Papuchi había prometido a Julio y Carlos, sus hijos, que no se volvería a casar hasta que su madre falleciera. Ya enferma Rosario, seis meses antes de la muerte de ésta, el doctor incumplió su promesa pensando que él mismo podría morir en cualquier momento; de ahí que propusiera a Ronna casarse lo antes posible, cuando ya, como dijimos, llevaban juntos once años. Y Julio y Carlos Iglesias tuvieron conocimiento de que su padre había contraído segundas nupcias cuando se fue de este mundo su madre.
Ronna quería tener un hijo del doctor. Tenía ya cuarenta años y le hizo ver a Papuchi que era la edad límite para ser madre. Demasiado lo sabía el ginecólogo, ya hacía tiempo jubilado desde que lo secuestró un comando de Eta en vísperas de las Navidades de 1981. Ronna no quería quedarse sola cuando el doctor, previsiblemente, muriera antes. "Lo entendí, lo intentamos con todos los medios que había a nuestro alcance y lo conseguimos", escribió el doctor en sus memorias, Voluntad de hierro. Y tuvieron un varón, Jaime.
Al doctor Iglesias Puga lo traté como tantos otros periodistas. Y hasta cené en dos ocasiones con él, las dos en Galicia, una en presencia de Julio, en el restaurante favorito de éste, en Villaxoan. El mismo al que por segunda vez acudí, invitado por él en presencia de Ronna. Disfruté del optimismo de la pareja, advirtiendo lo bien que se llevaban, él pendiente de cualquier gesto de ella. No importa que Papuchi no me dejara elegir mi menú, porque era así: resuelto, mandón, vitalista siempre, que hablaba por los codos siempre que estuviera al lado de gente de confianza. Nos habíamos encontrado ese verano en Sangenjo, cerca del apartamento que tenía en propiedad. Su guardaespaldas miraba a un lado y a otro de la calle, protegiéndolo en todo momento. Desde su secuestro, por mucho que lo disimulara, el doctor tenía miedo. Su conversación era a ratos nerviosa, lo que antes de aquel suceso no era tal.

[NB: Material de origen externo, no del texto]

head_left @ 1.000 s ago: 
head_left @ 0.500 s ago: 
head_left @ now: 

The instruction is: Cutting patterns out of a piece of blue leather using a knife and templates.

Se murió con noventa años sin conocer el fruto que Ronna llevaba en su vientre, una niña a la que impuso el nombre de Ruth. Siempre ha recordado a sus hijos que su padre fue un médico muy valioso, al que mucho amó. Lo recuerda constantemente en su casa del estado de Florida donde sus hijos crecen, el varón con dieciséis años y la niña dos menos. Éstos apenas conocen a sus sobrinos, los hijos de Julio Iglesias y poco al cantante, que han visto en escasas ocasiones. Son conscientes, desde luego, de ser hermanos de un ídolo mundial de la canción, a pesar de que Ronna los educa de manera que el apellido que llevan no trastornen su educación. Y curiosamente ambos sienten la música, el varón pulsando las notas de un piano y Ruth, cantando. Ronna y sus retoños viven sin problemas económicos. Heredaron un buen puñado de dinero que les dejó Papuchi en su testamento. Al fin y al cabo sus otros hijos no lo necesitaban: Julio, multimillonario, y Carlos, bien acomodado. Así es que ella ha sabido invertir esa fortuna en varios prósperos negocios.